On the fly, my model gave me a bad R2 and high RMSE with the below code.
text_features = ["combined_text"]
train_dataset = catboost.Pool(train_data[feature_columns], train_data[target], text_features=text_features)
test_dataset = catboost.Pool(train_data[feature_columns], train_data[target], text_features=text_features)
#Fit the model
model = CatBoostRegressor(verbose=0, text_features=text_features, loss_function='RMSE', eval_metric = 'R2')
grid = {'iterations': [250, 300, 400],
'learning_rate': [0.1,0.01]
}
model.grid_search(grid, train_dataset)
I am getting an R2 of just 0.28 and RMSE of 63.667.

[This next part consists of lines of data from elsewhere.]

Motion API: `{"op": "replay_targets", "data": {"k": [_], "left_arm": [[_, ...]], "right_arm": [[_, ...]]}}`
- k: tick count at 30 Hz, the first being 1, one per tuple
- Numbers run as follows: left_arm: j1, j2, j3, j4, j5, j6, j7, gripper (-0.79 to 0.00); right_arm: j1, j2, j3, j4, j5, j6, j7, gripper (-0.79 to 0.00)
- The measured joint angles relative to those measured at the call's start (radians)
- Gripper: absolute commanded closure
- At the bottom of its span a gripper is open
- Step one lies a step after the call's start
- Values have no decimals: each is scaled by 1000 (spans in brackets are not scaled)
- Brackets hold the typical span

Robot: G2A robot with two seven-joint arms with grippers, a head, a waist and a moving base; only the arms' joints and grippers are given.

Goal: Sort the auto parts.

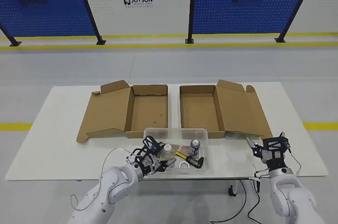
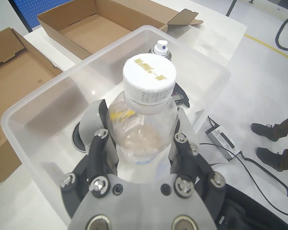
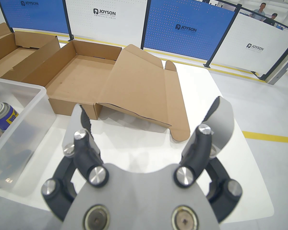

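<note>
Currently, left tool (image 2: 139, 123) is gripping the bottle (image 2: 147, 80) upright inside the bin (image 2: 50, 82); next, lifting it clear toward a box (image 2: 91, 32) seems due. Right tool (image 3: 150, 118) is hovering, released, over the counter (image 3: 206, 92).

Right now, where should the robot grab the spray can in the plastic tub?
Probably from above, with fingers around the round body just under the nozzle: the spray can seems upright, and the walls of the tub block a sideways reach.

Yellow characters top the cap (image 2: 149, 72) of the bottle (image 2: 141, 132), a number code rings its rim, a printed label wraps the spray can (image 3: 2, 116), and logos mark the twelve-o'clock panels (image 3: 105, 3).
</note>
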Motion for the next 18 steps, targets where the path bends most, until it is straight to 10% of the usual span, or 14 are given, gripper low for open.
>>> {"op": "replay_targets", "data": {"k": [5,18], "left_arm": [[-6,0,6,5,0,-1,5,0],[-1,4,-17,-26,-26,-11,47,0]], "right_arm": [[0,0,0,0,0,0,0,-785],[0,0,0,0,0,0,0,-785]]}}
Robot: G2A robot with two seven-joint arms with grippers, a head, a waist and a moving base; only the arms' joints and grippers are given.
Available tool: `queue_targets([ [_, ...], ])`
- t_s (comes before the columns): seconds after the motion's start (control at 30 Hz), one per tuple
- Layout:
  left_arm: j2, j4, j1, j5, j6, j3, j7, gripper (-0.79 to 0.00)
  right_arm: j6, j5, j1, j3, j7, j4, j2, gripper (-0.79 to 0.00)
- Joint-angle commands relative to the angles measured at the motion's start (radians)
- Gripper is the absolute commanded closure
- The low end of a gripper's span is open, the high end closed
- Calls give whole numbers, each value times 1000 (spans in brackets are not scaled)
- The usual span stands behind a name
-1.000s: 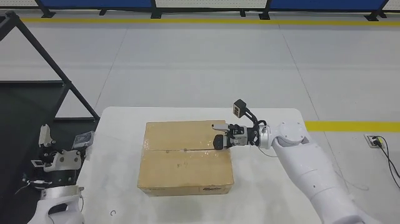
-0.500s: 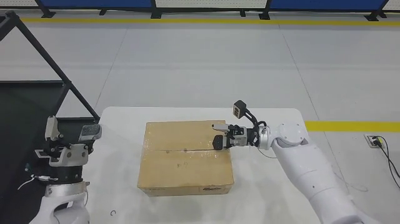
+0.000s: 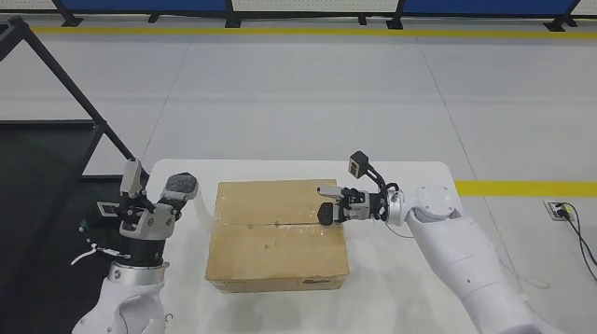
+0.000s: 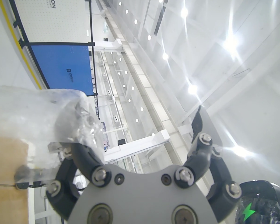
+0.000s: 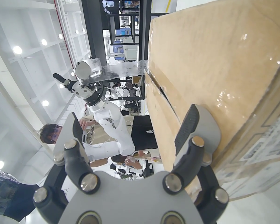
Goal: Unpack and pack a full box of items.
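The closed box (image 3: pixel 277 236) sat at the table (image 3: pixel 373 287) centre. The right gripper (image 3: pixel 326 201), jaws wide and empty, was at the box's right edge. The left gripper (image 3: pixel 156 183), jaws equally wide and empty, was above the table's left edge.

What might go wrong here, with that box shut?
The right gripper, open at the taped seam of the cardboard box, may shove the box across the table instead of opening it. The left gripper stands open beside the box, not steadying it, so it might slide or twist.
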Motion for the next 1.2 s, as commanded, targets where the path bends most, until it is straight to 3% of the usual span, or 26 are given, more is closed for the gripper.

When I tried to further analyze my data to check which feature holds a linear or non-linear relationship between the predictor variables and response variables, I got the below scatter plot for Created Hour (0-23 hrs) vs Resolution Time.
which confuses me even more now. I planned to create a polynomial degree for this feature but now I am not sure if it makes sense.
Since my model is now underfitting, I cannot
- Bring more data as this is the data I have.
- Extract more features as there is no room for it.
- Polynomialize a feature as I cannot understand the relationship.
May I know what are the other possible steps I can take?